1.11 g (0.005 mol) benzofuran-2,3-dione-2- [O- (2-hydroxyethyl) oxime] -3-oxime (X-1) are dissolved in 20 ml of diethyl ether, which was previously at 0 ° C with hydrogen chloride gas was saturated. The mixture is stirred for 3 hours without further cooling and the mixture is poured on a sodium hydrogen carbonate solution cooled to 0 ° C. You separate the organi cal phase and the aqueous phase extracted several times with ethyl acetate ester. The combined organic phases are dried over sodium sulfate and concentrated under reduced pressure. 0.8 g (29.9% of theory) of crude is obtained (5,6-Dihydro- [1,4,2] dioxazin-3-yl) - (2-hydroxyphenyl) methanone oxime (V-1) from 19.7% E isomer and 21.8% Z isomer (HPLC).

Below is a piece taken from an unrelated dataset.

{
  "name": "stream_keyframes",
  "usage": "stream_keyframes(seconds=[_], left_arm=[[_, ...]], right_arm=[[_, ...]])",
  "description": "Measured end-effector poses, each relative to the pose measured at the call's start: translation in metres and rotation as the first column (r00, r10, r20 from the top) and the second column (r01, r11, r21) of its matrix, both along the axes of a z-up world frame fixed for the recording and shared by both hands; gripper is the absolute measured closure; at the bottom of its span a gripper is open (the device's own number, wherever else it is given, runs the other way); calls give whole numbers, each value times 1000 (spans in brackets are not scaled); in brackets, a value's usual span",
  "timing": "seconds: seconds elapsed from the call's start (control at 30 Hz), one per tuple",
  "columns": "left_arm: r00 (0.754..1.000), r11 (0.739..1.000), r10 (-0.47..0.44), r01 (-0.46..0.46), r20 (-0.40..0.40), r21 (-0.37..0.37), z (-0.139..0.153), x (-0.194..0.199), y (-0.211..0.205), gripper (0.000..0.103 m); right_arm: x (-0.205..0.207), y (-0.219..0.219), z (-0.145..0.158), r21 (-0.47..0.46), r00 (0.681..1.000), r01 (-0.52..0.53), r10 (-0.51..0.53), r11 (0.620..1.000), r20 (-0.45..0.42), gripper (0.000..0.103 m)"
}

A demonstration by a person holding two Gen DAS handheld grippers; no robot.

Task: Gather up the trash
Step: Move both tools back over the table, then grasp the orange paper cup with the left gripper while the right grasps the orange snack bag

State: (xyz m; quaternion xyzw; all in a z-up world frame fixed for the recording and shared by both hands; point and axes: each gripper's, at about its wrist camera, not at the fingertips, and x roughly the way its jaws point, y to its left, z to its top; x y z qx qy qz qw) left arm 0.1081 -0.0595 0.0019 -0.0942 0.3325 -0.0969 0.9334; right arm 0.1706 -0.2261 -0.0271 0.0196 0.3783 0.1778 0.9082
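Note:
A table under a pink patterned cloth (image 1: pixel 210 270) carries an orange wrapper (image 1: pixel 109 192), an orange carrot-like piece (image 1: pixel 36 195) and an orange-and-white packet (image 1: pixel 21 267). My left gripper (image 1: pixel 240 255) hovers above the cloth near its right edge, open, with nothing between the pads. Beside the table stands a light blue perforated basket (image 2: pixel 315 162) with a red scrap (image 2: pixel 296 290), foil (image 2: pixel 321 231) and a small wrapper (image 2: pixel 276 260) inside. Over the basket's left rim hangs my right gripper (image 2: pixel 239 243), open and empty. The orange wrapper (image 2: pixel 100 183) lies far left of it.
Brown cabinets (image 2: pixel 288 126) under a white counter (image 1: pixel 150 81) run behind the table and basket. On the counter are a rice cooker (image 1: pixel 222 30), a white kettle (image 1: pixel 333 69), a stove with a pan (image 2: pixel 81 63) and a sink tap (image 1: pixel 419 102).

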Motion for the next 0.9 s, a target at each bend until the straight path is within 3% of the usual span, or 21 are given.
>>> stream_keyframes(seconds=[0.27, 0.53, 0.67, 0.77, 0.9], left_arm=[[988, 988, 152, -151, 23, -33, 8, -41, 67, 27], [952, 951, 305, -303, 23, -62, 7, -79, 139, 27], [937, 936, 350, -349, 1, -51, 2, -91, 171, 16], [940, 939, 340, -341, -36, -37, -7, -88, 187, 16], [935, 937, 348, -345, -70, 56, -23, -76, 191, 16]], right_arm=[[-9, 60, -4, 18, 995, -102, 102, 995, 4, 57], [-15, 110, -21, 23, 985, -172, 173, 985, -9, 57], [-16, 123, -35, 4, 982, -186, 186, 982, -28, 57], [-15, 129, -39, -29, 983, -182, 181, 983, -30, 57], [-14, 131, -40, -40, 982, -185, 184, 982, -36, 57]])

Data from GC / MS analysis (the substance was silylated with N-methyl-N-trimethylsilyltrifluoroacetamide before analysis):
Retention index = 1980 (E-isomer)
M⁺ = 368, 351, 307, 292, 250, 235, 203, 176, 147, 117, 100, 73, 45.
Retention index = 2036 (Z-isomer)
M⁺ = 367, 351, 306, 292, 250, 235, 203, 176, 147, 117, 100, 73, 45.

Claims (30)

1. Process for the preparation of compounds of formula (I) in which
A represents alkyl,
R¹, R², R³ and R⁴ are the same or different and are each independently hydrogen; Halogen, cyano, nitro, in each case optionally substituted by halogen, alkyl, alkoxy, alkylthio, alkylsulfinyl or alkylsulfonyl and
Z¹, Z², Z³ and Z⁴ are the same or different and are independently hydrogen; Are alkyl, haloalkyl or hydroxyalkyl, or
Z¹ and Z² or Z¹ and Z³ or Z³ and Z⁴ together with the respective carbon atoms to which they are attached form a cycloaliphatic ring,
characterized in that

• a) O-hydroxyethyl-O'-methyl-benzofurandione dioxime of the formula in which
  A, R¹, R², R³, R⁴, Z¹, Z², Z³ and Z⁴ have the meanings given above,
  optionally rearranged in the presence of a diluent and optionally in the presence of an acid or a base, or that one
• b) hydroxybenzoyldioxazines of the formula in which
  R¹, R², R³, R⁴, Z¹, Z², Z³ and Z⁴ have the meanings given above,
  with an alkoxyamine of the formula A-O-NH₂ (IV), in which
  A has the meaning given above,
  - or an acid addition complex thereof -
  optionally in the presence of a diluent and, if appropriate, in the presence of an acid acceptor, or that
• c) hydroxyphenyl-hydroximinomethyl-dioxazines of the formula in which
  R¹, R², R³, R⁴, Z¹, Z², Z³ and Z⁴ have the meanings given above,
  with an alkylating agent of formula A-X (VI), in which
  A has the meaning given above and
  X represents halogen, alkylsulfonyloxy, alkoxysulfonyloxy or arylsulfonyloxy,
  if appropriate in the presence of a diluent, and if appropriate in the presence of a base.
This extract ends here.